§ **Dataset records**
--- --- ---

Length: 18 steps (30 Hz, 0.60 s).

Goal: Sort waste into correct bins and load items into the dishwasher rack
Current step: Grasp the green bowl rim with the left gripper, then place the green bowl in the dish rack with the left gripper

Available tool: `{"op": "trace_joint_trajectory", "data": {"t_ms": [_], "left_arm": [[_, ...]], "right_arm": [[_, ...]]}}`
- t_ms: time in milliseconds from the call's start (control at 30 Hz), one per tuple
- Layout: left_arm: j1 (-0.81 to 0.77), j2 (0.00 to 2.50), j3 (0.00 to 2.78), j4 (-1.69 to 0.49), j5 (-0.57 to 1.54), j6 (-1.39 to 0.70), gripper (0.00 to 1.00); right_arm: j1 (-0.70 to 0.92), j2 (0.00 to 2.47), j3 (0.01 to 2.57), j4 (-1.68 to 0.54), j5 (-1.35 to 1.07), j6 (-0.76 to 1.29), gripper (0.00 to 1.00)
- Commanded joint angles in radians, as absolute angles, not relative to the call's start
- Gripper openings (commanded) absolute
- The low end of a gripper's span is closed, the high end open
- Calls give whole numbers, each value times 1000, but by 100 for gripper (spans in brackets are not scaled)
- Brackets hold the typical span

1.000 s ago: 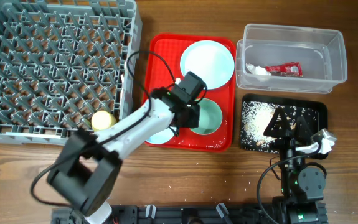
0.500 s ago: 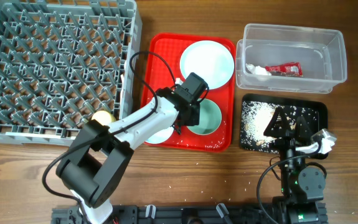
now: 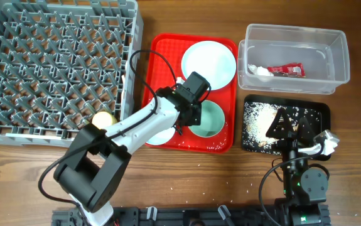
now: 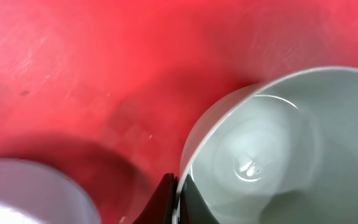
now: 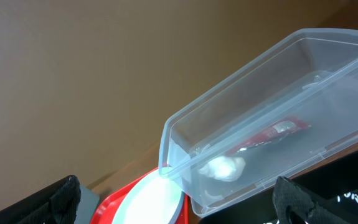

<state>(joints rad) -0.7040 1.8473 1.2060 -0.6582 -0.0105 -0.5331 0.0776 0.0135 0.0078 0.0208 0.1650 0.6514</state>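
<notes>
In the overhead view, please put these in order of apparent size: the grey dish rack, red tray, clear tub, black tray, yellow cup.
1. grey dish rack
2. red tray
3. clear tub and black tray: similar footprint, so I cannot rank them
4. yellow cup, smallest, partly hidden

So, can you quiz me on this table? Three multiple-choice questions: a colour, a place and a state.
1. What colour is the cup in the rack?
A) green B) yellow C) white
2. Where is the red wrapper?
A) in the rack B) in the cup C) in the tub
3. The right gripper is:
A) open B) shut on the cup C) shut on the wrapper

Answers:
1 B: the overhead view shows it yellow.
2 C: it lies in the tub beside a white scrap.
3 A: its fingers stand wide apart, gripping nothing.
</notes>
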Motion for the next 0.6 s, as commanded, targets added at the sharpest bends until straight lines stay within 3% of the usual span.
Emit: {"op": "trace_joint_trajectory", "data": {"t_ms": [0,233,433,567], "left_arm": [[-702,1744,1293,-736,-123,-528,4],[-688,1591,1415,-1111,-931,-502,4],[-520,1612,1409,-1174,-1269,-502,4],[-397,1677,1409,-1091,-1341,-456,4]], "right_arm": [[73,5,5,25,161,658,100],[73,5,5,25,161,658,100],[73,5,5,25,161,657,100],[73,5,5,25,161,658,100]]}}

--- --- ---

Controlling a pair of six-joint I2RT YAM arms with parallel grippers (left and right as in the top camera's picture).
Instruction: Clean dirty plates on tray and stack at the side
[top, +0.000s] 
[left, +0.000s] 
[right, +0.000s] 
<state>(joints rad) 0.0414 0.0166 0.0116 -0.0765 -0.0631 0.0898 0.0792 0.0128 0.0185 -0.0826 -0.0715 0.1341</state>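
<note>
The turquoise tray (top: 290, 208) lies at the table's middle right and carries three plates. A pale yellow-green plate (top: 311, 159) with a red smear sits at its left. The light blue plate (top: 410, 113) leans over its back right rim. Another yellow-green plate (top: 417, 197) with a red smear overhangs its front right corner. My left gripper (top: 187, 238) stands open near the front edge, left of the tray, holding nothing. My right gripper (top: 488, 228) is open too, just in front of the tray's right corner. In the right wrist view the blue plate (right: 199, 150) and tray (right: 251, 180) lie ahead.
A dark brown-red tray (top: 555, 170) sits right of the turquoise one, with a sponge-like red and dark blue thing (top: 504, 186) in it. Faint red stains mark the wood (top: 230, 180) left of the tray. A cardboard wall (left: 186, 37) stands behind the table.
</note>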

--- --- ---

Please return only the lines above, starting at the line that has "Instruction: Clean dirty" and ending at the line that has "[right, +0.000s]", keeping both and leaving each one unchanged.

§ **Exercise solution**
Instruction: Clean dirty plates on tray and stack at the side
[top, +0.000s] 
[left, +0.000s] 
[right, +0.000s] 

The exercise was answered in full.